Ituri : Un différend conjugal vire au drame sanglant à Bunia
La soirée du lundi 13 avril 2026 a viré au carnage dans le quartier Bankoko, à Bunia, en Ituri. Un différend conjugal impliquant un élément des Forces Armées de la République Démocratique du Congo (FARDC) a coûté la vie à trois civils et laissé un blessé grave, plongeant la communauté locale dans la peur et la colère.
Selon les premiers témoignages recueillis sur place, la tragédie a pour origine une dispute d’ordre privé. L’auteur présumé des tirs, un soldat des FARDC, aurait pris pour cible sa compagne qu’il soupçonnait d’infidélité.

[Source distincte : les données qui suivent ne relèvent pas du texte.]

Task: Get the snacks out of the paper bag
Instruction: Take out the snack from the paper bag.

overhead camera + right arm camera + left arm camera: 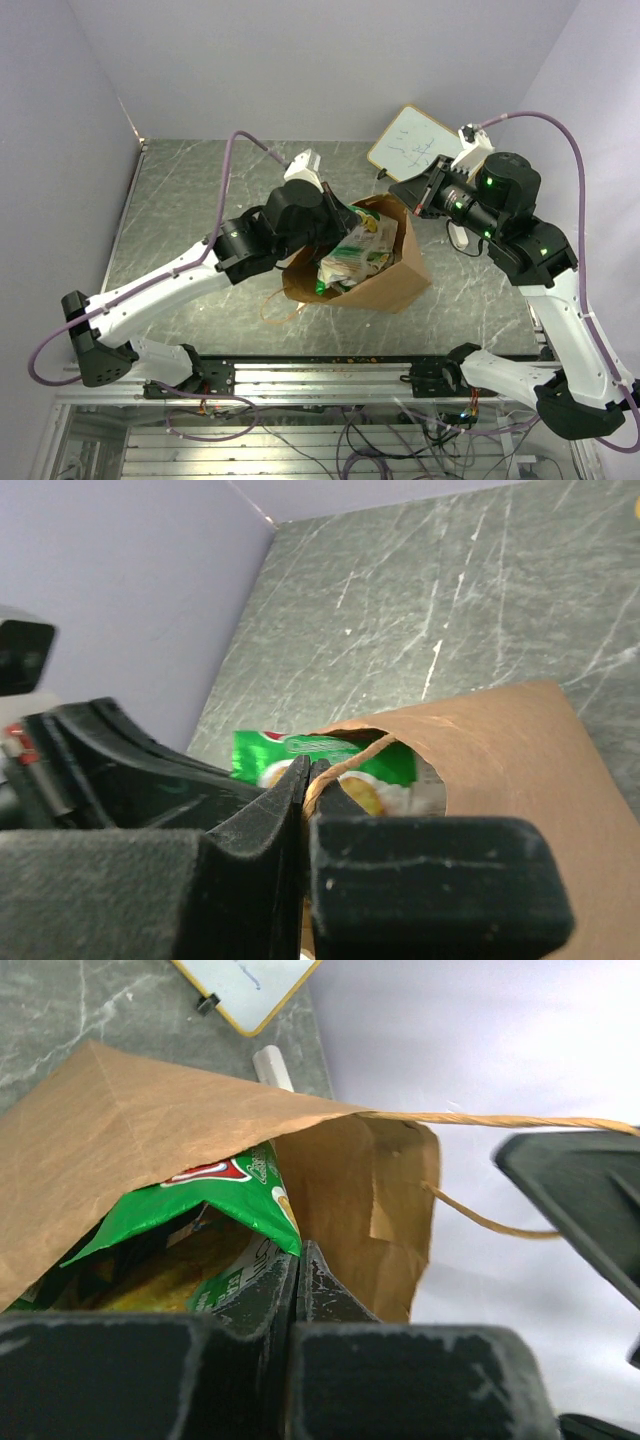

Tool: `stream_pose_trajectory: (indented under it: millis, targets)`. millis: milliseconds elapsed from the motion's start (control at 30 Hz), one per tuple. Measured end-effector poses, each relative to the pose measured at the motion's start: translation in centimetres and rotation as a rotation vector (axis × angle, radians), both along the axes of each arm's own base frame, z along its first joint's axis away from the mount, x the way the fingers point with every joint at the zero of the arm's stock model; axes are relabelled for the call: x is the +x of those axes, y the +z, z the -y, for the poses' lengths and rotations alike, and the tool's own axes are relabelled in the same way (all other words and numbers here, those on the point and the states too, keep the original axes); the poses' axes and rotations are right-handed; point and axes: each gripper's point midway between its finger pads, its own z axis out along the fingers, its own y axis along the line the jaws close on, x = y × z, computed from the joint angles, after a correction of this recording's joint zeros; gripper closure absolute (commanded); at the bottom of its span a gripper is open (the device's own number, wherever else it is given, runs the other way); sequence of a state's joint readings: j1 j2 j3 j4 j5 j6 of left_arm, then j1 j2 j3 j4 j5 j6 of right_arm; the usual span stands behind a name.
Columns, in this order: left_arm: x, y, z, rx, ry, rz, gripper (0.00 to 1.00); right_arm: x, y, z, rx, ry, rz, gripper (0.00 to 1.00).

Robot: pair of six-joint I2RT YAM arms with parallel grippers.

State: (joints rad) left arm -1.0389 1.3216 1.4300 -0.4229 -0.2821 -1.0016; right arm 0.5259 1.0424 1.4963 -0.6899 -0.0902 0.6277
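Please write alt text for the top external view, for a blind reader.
A brown paper bag is held tilted between the left arm and the right arm, green snack packets showing in its mouth. A white board lies behind on the grey table.

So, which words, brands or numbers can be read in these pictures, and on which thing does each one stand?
Nothing can be quoted with certainty.
green snack packet: red and white logo, half hidden, small print blurred.
white board: handwritten marks, too small.
paper bag: no print shows.
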Motion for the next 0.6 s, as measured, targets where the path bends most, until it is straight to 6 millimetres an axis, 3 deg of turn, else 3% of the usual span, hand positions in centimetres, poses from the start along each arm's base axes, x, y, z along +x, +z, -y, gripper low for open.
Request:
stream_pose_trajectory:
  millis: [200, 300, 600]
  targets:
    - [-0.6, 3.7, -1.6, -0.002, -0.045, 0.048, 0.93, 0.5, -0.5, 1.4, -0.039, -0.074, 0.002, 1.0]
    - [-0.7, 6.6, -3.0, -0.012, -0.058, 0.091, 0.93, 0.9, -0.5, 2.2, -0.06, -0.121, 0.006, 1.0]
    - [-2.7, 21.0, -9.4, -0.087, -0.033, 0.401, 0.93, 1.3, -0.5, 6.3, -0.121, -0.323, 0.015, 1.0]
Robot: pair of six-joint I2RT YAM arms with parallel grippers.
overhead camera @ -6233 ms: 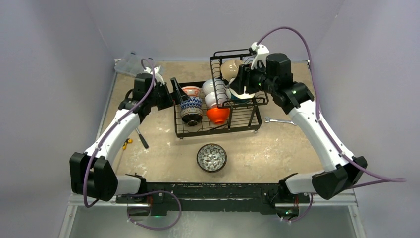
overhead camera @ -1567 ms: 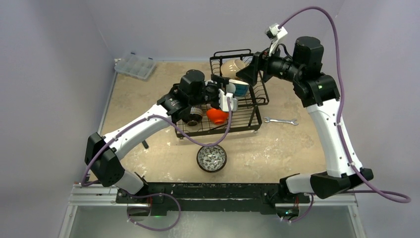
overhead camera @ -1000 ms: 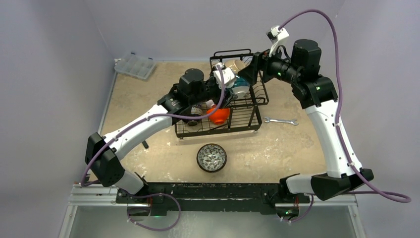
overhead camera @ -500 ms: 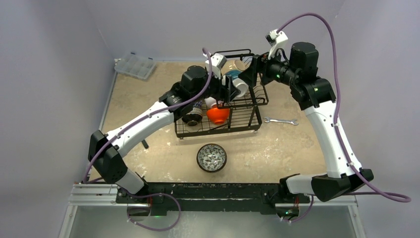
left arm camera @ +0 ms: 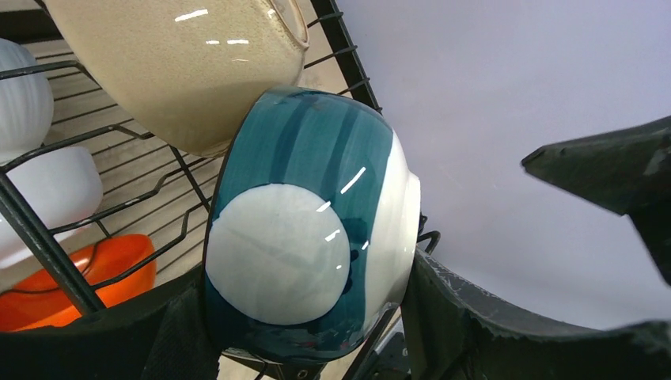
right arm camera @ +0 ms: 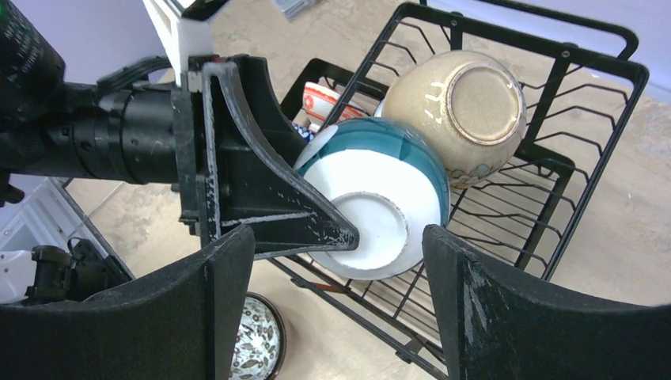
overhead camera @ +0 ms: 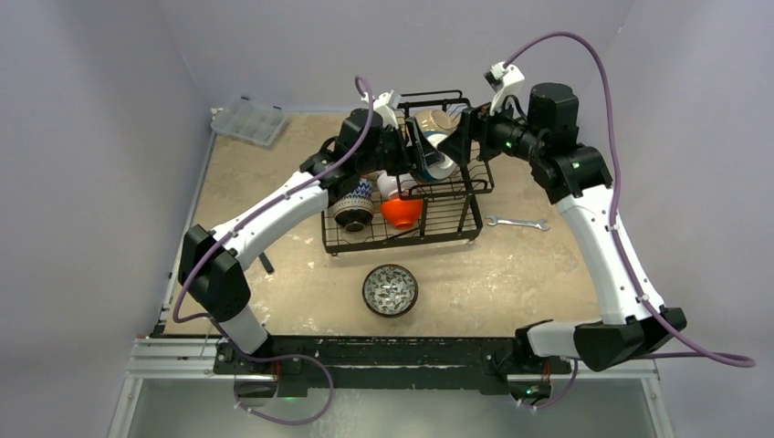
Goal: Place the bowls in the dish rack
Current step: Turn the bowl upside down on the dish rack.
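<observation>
The teal bowl (overhead camera: 436, 160) lies on its side in the raised basket of the black dish rack (overhead camera: 438, 230), leaning on a tan bowl (overhead camera: 429, 121). My left gripper (overhead camera: 422, 155) is shut on the teal bowl (left arm camera: 308, 237), one finger on each side of it. In the right wrist view one left finger (right arm camera: 269, 198) crosses the teal bowl (right arm camera: 396, 146) up to its white foot. My right gripper (overhead camera: 461, 135) is open and empty, hovering just right of that bowl. Orange (overhead camera: 400, 212), blue-patterned (overhead camera: 351, 203) and white (overhead camera: 388, 185) bowls stand in the rack's base.
A leaf-patterned bowl (overhead camera: 390, 289) sits on the table in front of the rack. A wrench (overhead camera: 516, 222) lies to the rack's right. A clear compartment box (overhead camera: 248, 119) is at the back left. A red floral bowl (right arm camera: 324, 101) shows behind the left gripper.
My left gripper rose from the rack's base up to the basket and closed around the teal bowl. My right gripper shifted slightly left and lower, staying open.
</observation>
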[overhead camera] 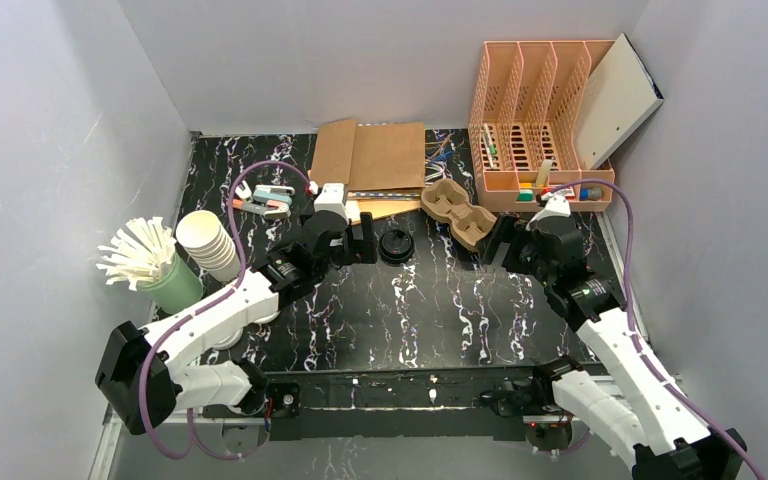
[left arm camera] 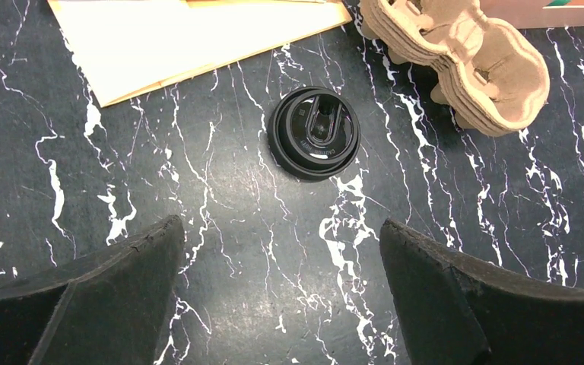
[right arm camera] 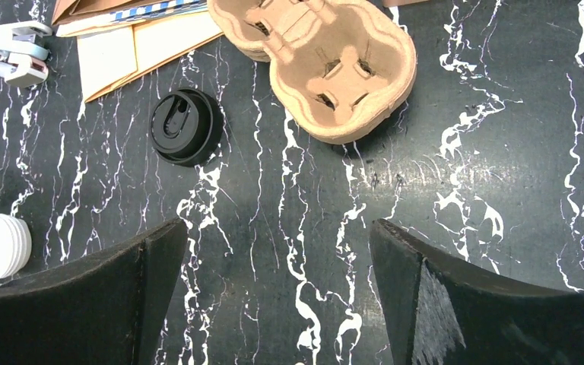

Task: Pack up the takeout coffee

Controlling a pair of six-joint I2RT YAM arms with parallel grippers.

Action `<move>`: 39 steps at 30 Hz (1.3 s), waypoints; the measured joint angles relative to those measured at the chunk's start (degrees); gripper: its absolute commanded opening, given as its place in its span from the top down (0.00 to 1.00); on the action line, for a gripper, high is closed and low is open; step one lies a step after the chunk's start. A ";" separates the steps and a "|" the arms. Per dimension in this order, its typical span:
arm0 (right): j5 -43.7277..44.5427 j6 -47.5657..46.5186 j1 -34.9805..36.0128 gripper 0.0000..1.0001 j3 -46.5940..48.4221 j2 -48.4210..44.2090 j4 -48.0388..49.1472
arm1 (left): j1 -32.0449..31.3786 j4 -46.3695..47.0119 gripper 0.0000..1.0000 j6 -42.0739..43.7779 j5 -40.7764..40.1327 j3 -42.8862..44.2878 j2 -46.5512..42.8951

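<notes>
Closest to us, the left gripper point(left arm camera: 281, 228) stands wide open over the marble table point(left arm camera: 61, 190), holding nothing, its two black fingers point(left arm camera: 99, 304) well apart. The right gripper point(right arm camera: 277, 224) is spread just as wide and is empty too. We see a black lid point(left arm camera: 314, 133) lying flat on the table ahead of the left gripper, between a yellow paper point(left arm camera: 182, 38) and a stack of pulp carriers point(left arm camera: 464, 65), touching neither. From above, both arms reach inward from the near edge, with the lid between their grippers. At the back we see a flat brown bag point(overhead camera: 370, 155) and a peach rack point(overhead camera: 530, 110). At far left a stack of lidless cups point(overhead camera: 210, 240) lies beside a green cup point(overhead camera: 175, 285) full of white sticks. We cannot tell where the lidded coffees are, since no view shows them plainly.
</notes>
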 measured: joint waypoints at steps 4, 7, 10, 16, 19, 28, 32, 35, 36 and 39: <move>-0.79 -0.44 0.00 0.02 0.00 -0.55 -0.22 | 0.00 1.53 0.02 1.84 -0.09 0.04 0.74; -1.40 -1.09 0.00 0.02 0.00 -0.94 -0.28 | 0.00 3.06 0.02 3.65 -0.20 0.63 2.95; -1.95 -1.70 0.00 0.02 0.00 -1.09 -0.28 | 0.00 5.42 0.02 5.64 -0.22 2.12 6.34; -3.63 -3.04 0.00 0.02 0.09 -0.31 -0.28 | 3.52 6.88 0.12 8.81 2.51 13.66 18.21; -4.48 -3.21 0.00 0.02 0.09 0.00 -0.17 | 5.68 7.54 0.16 11.76 3.76 21.29 25.57; -5.92 -3.74 0.00 0.02 2.08 3.43 1.18 | 6.49 4.20 0.19 27.61 4.04 40.39 45.38; -5.66 -4.37 0.00 0.02 3.06 4.15 1.49 | 6.49 1.49 0.13 36.54 5.20 46.40 52.17; -5.62 -4.46 0.00 0.02 3.17 4.57 1.86 | 6.49 -0.66 0.11 43.39 6.05 48.46 55.47; -5.62 -4.46 0.00 0.02 3.17 4.72 2.03 | 6.49 -1.46 0.11 45.20 6.08 48.98 56.24; -5.64 -4.44 0.00 0.02 3.19 5.42 2.99 | 6.49 -3.23 0.11 49.11 5.97 51.39 58.69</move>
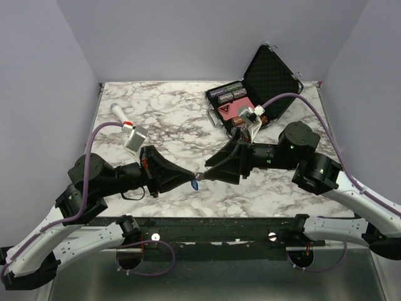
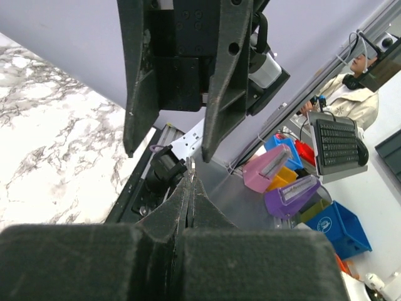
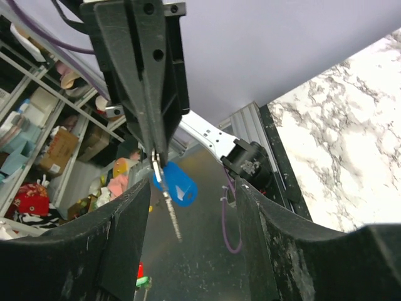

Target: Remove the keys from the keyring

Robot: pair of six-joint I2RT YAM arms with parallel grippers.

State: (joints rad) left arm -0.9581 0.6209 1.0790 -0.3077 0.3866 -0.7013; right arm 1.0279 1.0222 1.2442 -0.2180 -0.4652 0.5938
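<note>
My left gripper (image 1: 193, 178) is shut on the thin metal ring of the keyring and holds it above the front middle of the table. In the right wrist view the ring (image 3: 155, 160) sits in the shut left fingertips, with the blue tag (image 3: 176, 184) and the silvery key (image 3: 170, 212) hanging below. The blue tag also shows in the top view (image 1: 196, 184). My right gripper (image 1: 209, 171) is open, with its fingers on either side of the hanging tag and key (image 3: 193, 185), touching neither. In the left wrist view my left gripper (image 2: 190, 173) is closed tight and the tag is hidden.
A white microphone (image 1: 118, 111) lies at the back left, with a small grey-white box (image 1: 136, 138) nearer. An open black case (image 1: 270, 70) holding batteries and a red card (image 1: 228, 111) stands at the back right. The table's front edge (image 1: 207, 219) is just below the grippers.
</note>
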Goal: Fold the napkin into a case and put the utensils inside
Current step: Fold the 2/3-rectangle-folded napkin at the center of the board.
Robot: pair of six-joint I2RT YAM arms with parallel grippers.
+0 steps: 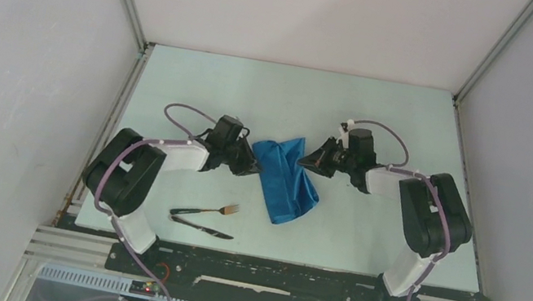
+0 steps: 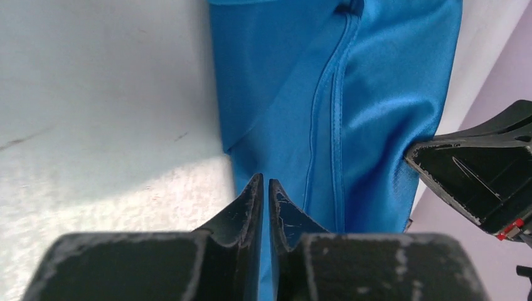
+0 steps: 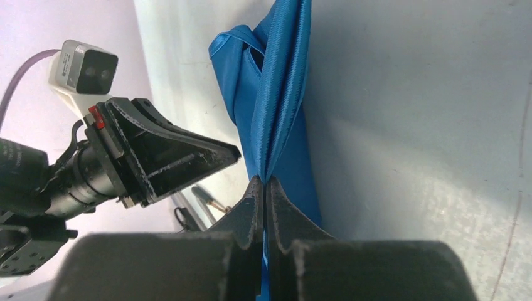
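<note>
The right tool (image 3: 264,180) has its jaws pressed fully together on a raised ridge of the plain bright blue cloth napkin (image 3: 283,94). The fabric runs up in a taut fold straight into the fingertips. The left tool (image 2: 264,183) has its jaws drawn almost together, with only a thin slit between them. It sits at the napkin's left edge, and blue shows through the slit, but I cannot tell whether any cloth is actually pinched there.

The two tools face each other across the napkin, one on each side, with the cloth between them. The napkin is folded into a long band, not yet a narrow pocket. It lies slantwise near the middle of the pale desk (image 1: 397,140), and a stitched hem runs along its length. Its far end looks bunched and partly open, with layers folded over one another.

The small slim metal fork with a dark handle (image 1: 204,212) lies on the desk well apart from the napkin, near the left arm's base, with its tines pointing toward the cloth. The slim dark knife (image 1: 204,229) lies just beside it on the near side. Their handle ends are close together and their tips spread apart. Both are outside the cloth.
</note>
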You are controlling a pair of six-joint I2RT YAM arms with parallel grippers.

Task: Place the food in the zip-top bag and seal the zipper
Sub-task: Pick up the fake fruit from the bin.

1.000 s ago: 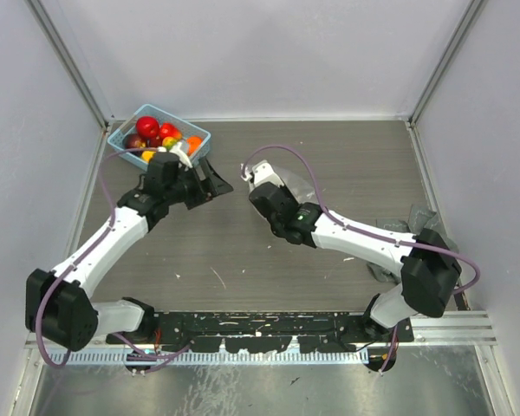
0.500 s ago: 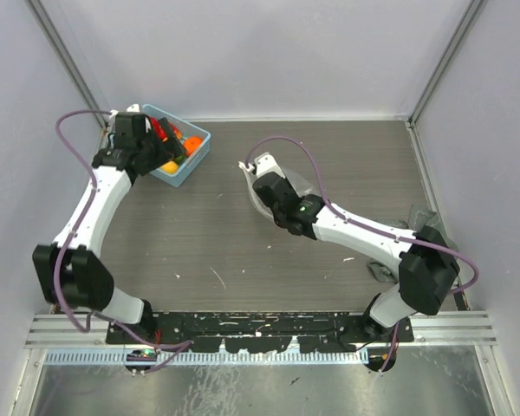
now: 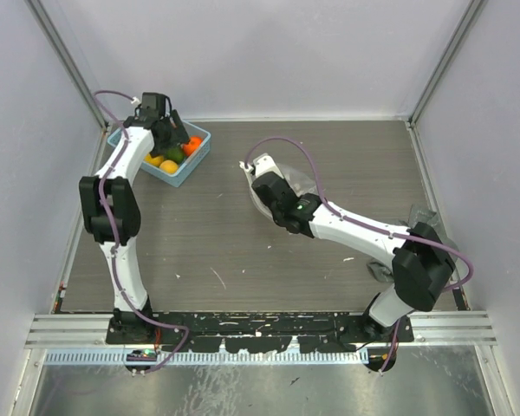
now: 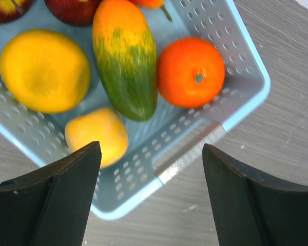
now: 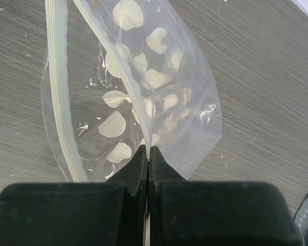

Cependant, la scène a rapidement basculé dans l’horreur. En ouvrant le feu, le militaire a atteint plusieurs personnes se trouvant à proximité immédiate. Trois civils ont perdu la vie sur le coup, tandis qu’une quatrième personne, grièvement blessée, a été évacuée en urgence vers une structure sanitaire de la place.
Cet incident tragique ravive une plaie béante pour les habitants de Bunia, celle de la cohabitation avec des hommes en armes en zone urbaine. Dans une région déjà fragilisée par une insécurité persistante, ce nouveau cas d’abus de pouvoir et de violence aveugle suscite l’indignation.
« Comment un conflit personnel peut-il se transformer en fusillade en plein quartier ? », s’interroge un riverain sous le choc. Pour beaucoup, ce drame illustre une recrudescence inquiétante des bavures impliquant des porteurs d’uniforme détournant leurs armes de leur mission de protection.
À l’heure actuelle, les autorités militaires et civiles n’ont pas encore communiqué officiellement sur l’identité de l’assaillant ni sur les mesures de détention prises à son encontre. Des sources proches du dossier indiquent néanmoins qu’une enquête a été ouverte pour établir les responsabilités et faire toute la lumière sur les circonstances exactes de cette tuerie.
La population de Bankoko, meurtrie, attend désormais que justice soit faite et que des mesures concrètes soient prises pour garantir la sécurité des civils face aux dérapages de ceux censés les protéger.